Kepala BMKG, Andi Eka Sakya, usai melepas ekspedisi di Dermaga Perikanan Muara Baru, di Jakarta, Senin, menyatakan, ekspedisi Indonesia Prima pada 2015 dan 2016 hanya mengamati permukaan dan di atas, misalnya terkait konsentrasi karbon di atmosfer, perubahan temperatur di permukaan serta keadaan curah hujan dan lainnya.
Sementara ekspedisi kali ini meneliti dalam laut terutama untuk meneliti sesar (patahan) baru, di antaranya patahan yang memicu gempa Bumi, di Kabupaten Pidie Jaya, Provinsi Aceh, pada Desember 2016.
"Contoh yang paling konkrit dalam gempa bumi ini kita harus memetakan sesar yang baru. Dengan fasilitas yang ada di Baruna Jaya VIII echo sounder kita bisa memetakan aktivitas dan fenomena laut sampai pada 7.000 meter di dalam laut," tambah Sakya.

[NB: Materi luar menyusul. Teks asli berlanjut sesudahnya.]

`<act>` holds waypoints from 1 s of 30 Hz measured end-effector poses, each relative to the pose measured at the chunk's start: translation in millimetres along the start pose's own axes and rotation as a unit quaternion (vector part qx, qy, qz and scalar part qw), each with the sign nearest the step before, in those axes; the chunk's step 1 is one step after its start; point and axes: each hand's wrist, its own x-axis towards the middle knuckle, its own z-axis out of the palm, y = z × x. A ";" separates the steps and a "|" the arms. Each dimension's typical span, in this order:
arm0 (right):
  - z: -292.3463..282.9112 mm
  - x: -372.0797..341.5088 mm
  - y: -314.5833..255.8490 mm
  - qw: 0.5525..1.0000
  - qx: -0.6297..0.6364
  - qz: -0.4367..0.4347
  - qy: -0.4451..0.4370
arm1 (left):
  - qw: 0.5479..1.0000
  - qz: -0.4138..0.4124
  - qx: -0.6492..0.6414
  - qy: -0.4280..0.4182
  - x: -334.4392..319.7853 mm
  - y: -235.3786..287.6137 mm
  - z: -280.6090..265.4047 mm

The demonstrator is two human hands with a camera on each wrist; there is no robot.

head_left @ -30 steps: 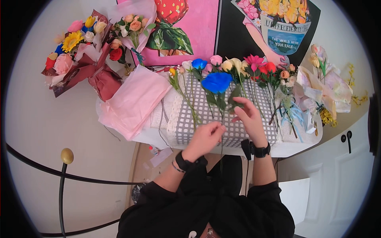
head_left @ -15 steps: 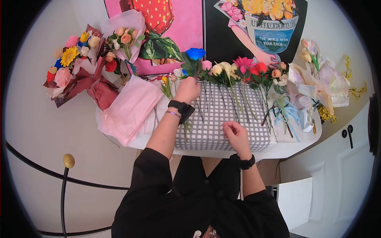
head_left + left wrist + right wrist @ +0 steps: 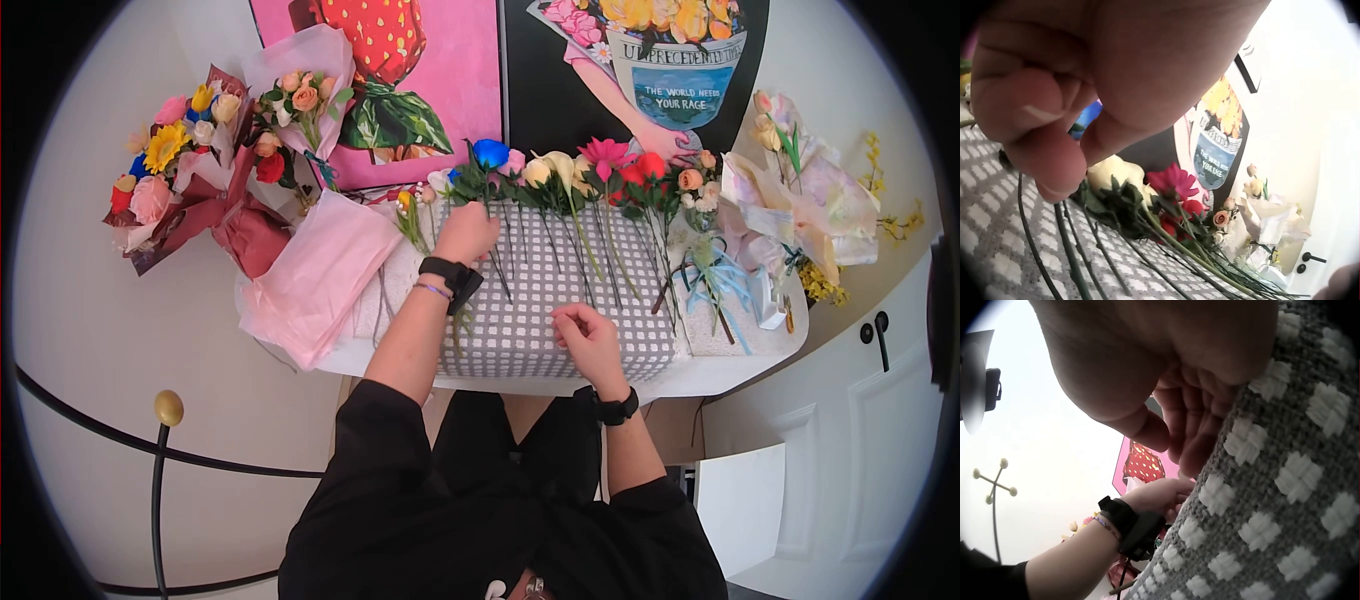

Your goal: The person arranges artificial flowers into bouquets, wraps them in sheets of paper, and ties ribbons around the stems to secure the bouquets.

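At the back left of the flower row, the left hand [image 3: 468, 232] pinches the stem just below a blue rose [image 3: 491, 153]. In the left wrist view its thumb and fingertips meet above dark green stems [image 3: 1071, 256], the blue petals [image 3: 1089, 115] partly hidden behind the hand. Beside it on the checked cloth [image 3: 520, 325] lie cream flowers [image 3: 538, 172], a magenta flower [image 3: 605, 156] and red flowers [image 3: 650, 166], stems toward the person. The right hand [image 3: 590, 345] rests over the cloth's front part, fingers loosely curled, holding nothing; the cloth [image 3: 1260, 531] is close beside it.
Pink wrapping sheets [image 3: 325, 275] lie left of the cloth, near a yellow tulip [image 3: 405, 200]. Wrapped bouquets [image 3: 240, 225] stand at the back left, another [image 3: 800, 200] at the right. Blue ribbon [image 3: 722, 280] lies right of the cloth, and two paintings [image 3: 440, 60] stand behind.
The left hand has moved forward and left with the blue rose, which has then come lower into the row. The right hand has left the rose and drawn back toward the cloth's front.
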 end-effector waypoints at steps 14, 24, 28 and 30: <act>-34.2 -6.2 -23.8 0.996 -0.085 -0.033 -0.010 | 0.967 0.186 -0.166 -0.053 -126.6 31.1 94.7; -243.0 59.0 -150.7 0.850 -0.428 -0.159 0.264 | 0.961 0.229 -0.153 0.006 -128.0 20.7 104.5; -315.8 109.2 -186.5 0.749 -0.521 -0.159 0.377 | 0.963 0.213 -0.167 0.010 -129.1 21.0 103.6; -360.9 135.0 -177.0 0.668 -0.603 -0.147 0.409 | 0.962 0.214 -0.168 0.019 -128.8 20.9 105.2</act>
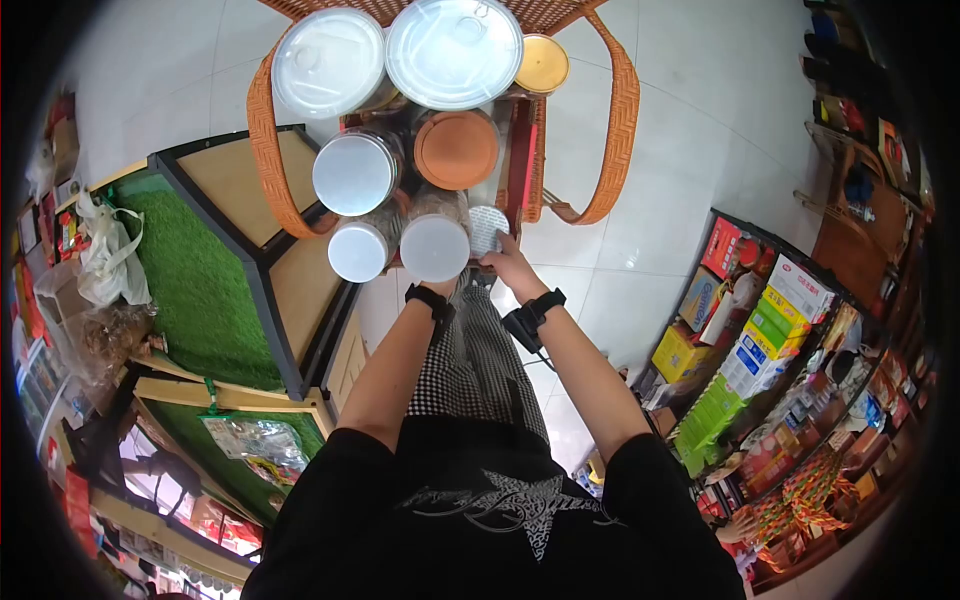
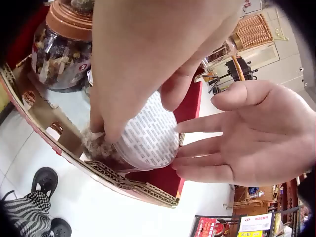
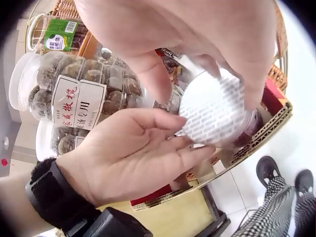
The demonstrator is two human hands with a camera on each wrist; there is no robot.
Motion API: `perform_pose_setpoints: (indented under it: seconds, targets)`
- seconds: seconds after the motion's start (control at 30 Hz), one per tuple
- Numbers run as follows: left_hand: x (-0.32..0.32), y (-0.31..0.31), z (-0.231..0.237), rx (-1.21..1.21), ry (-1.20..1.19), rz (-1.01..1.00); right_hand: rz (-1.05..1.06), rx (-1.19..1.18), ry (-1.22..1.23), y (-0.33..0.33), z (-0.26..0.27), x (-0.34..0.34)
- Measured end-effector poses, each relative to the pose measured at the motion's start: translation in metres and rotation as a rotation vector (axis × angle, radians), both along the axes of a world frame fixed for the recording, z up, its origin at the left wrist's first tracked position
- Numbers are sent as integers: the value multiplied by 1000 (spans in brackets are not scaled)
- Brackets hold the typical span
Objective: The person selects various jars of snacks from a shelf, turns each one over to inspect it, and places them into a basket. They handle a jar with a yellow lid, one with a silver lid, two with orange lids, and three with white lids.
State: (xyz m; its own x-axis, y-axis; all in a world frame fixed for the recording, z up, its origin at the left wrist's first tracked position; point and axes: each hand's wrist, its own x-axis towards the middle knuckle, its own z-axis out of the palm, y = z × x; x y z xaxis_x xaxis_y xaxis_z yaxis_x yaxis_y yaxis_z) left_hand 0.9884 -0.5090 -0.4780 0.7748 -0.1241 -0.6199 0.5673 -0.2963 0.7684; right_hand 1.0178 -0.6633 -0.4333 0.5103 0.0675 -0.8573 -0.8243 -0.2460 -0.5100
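Observation:
A round jar with a white, grey-patterned lid (image 1: 488,228) (image 2: 150,133) (image 3: 212,106) stands at the near right corner of a cardboard box. Fingers of my right hand (image 1: 512,268) (image 2: 252,136) (image 3: 197,34) lie nearly straight against the lid's edge, the thumb apart from it. From the opposite side my left hand (image 2: 153,49) (image 3: 128,153) touches the lid's rim, its fingers extended; in the head view it is mostly hidden behind a white-lidded jar (image 1: 435,248). A clear jar of dark round pieces (image 3: 84,89) stands beside it.
Several other lidded jars, including an orange-lidded one (image 1: 456,149), fill the box. A wicker basket handle (image 1: 610,120) rises at the right, another (image 1: 264,140) at the left. Green-lined bins (image 1: 200,280) stand left, a shelf of packaged goods (image 1: 750,350) right.

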Motion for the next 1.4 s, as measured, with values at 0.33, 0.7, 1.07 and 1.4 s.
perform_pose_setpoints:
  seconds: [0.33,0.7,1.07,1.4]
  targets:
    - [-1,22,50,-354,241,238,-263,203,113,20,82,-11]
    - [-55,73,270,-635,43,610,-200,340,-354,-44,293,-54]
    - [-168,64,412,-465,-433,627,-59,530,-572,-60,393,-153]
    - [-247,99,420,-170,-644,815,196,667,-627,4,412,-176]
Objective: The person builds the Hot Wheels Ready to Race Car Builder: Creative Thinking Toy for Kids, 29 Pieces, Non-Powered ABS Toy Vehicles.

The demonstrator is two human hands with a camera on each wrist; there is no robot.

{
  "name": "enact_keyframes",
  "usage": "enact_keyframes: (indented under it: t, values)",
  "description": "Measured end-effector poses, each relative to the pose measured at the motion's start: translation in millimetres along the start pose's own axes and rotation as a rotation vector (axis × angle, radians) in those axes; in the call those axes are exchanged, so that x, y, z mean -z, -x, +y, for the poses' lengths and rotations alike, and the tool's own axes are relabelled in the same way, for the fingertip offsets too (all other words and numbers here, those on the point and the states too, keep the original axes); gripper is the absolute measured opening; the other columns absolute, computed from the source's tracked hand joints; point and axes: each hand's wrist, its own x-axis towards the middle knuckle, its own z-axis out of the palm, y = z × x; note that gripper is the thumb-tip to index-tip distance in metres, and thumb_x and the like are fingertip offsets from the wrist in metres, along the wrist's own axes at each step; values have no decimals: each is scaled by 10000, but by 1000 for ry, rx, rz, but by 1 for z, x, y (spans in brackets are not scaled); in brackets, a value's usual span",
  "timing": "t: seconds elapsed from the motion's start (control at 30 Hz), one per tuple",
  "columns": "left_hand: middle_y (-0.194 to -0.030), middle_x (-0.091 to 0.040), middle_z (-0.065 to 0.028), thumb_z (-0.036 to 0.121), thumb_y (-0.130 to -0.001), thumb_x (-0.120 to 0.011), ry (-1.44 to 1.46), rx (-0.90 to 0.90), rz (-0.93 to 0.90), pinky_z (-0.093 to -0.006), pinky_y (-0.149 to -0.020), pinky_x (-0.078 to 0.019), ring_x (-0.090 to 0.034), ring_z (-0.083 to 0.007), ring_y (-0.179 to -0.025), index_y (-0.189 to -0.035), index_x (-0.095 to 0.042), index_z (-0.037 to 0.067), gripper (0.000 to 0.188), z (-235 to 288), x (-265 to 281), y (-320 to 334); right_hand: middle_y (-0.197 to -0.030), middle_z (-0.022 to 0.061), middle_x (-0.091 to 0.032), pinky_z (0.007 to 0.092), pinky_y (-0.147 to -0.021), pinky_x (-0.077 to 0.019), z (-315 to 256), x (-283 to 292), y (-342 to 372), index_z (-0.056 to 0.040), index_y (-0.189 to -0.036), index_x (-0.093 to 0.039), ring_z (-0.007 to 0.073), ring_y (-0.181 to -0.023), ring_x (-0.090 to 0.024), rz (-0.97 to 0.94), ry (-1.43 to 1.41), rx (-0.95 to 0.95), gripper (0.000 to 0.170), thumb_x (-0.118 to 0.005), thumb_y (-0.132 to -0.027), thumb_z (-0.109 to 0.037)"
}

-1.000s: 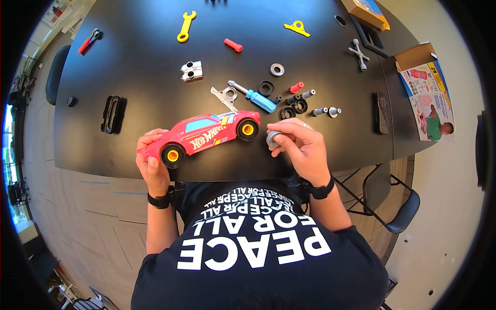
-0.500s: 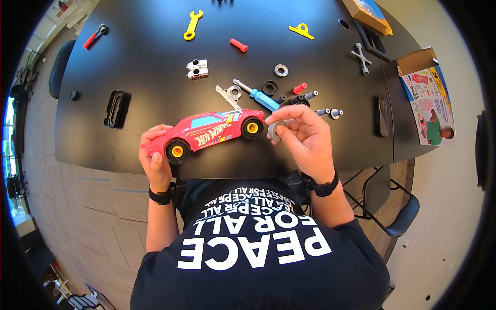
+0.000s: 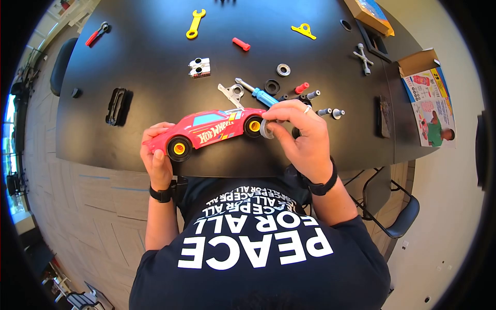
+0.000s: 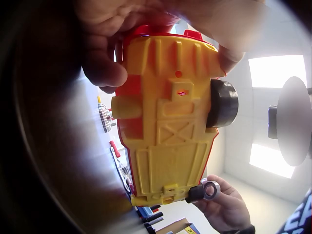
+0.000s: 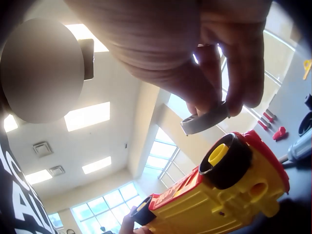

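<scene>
My left hand [image 3: 157, 160] grips the rear end of a red toy car [image 3: 214, 135], held tilted over the table's near edge. Black tyres with yellow hubs sit on the side facing me. The left wrist view shows the car's yellow underside [image 4: 170, 124] and a bare yellow axle end [image 4: 127, 107] on the opposite side. Between thumb and fingers, my right hand [image 3: 309, 135] pinches a grey wheel rim ring [image 3: 265, 130]. In the right wrist view this ring is held just off the front tyre [image 5: 229, 163], facing its yellow hub [image 5: 218, 155].
Beyond the car lie a blue screwdriver [image 3: 264, 97], a grey bracket [image 3: 232, 94], a second grey ring [image 3: 283, 70] and a black tyre [image 3: 272, 87]. Further off are a yellow wrench [image 3: 196, 24] and a silver engine block [image 3: 199, 67]. An open box [image 3: 424, 93] stands at the right.
My right hand has brought the grey ring left and up to the front wheel, turning it to face the hub. The left hand keeps its grip on the car, which has shifted slightly.
</scene>
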Motion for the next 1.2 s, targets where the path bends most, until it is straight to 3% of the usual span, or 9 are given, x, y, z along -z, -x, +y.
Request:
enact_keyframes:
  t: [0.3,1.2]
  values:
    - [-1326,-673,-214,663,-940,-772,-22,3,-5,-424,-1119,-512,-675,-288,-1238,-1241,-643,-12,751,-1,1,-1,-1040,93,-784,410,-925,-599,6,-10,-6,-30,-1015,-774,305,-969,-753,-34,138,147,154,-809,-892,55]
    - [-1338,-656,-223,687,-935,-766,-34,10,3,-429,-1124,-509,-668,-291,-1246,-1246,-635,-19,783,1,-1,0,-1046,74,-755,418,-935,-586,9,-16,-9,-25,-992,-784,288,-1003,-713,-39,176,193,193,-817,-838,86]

Dia menjelaskan, anggaran untuk ekspedisi kali ini mencapai Rp5 miliar, untuk membiayai perawatan dan pembaruan buoy/mooring laut ATLAS yang merupakan bagian dari dari Program Penelitian RAMA (Research Moored Array for African-Asian-Australian Monsoon Analysis and Prediction) dengan memasang rangkaian buoy mooring laut dalam.
Dari ekspedisi kemaritiman ini, diharapkan dapat diperloleh data kelautan yang nanti berguna untuk mengkaji fenomena cuaca dan iklim yang kerap berdampak bagi perekonomian dan kehidupan masyarakat Indonesia.
Di antaranya fenomena El-Nino and Southern Oscillation di Kawasan Pasifik dan fenomena Indian Ocean Dipole di Samudera Hindia sangat berperan pengaruhnya dalam mewarnai iklim wilayah Indonesia.
Bagi Indonesia, Indonesia Prima salah satu dari tiga program utama yang menjadi prioritas agenda pembangunan kemaritiman, yakni observasi laut.
Ekspedisi kelautan itu digelar bersama oleh BMKG, LIPI, dan NOAA, pada 20 Februari hingga 16 Maret 2017, yang menempuh dua rute, yaitu mulai dari Jakarta, Samudera Hindia, Sabang, dan rute Sabang, Pidie, Selat Malaka, Jakarta.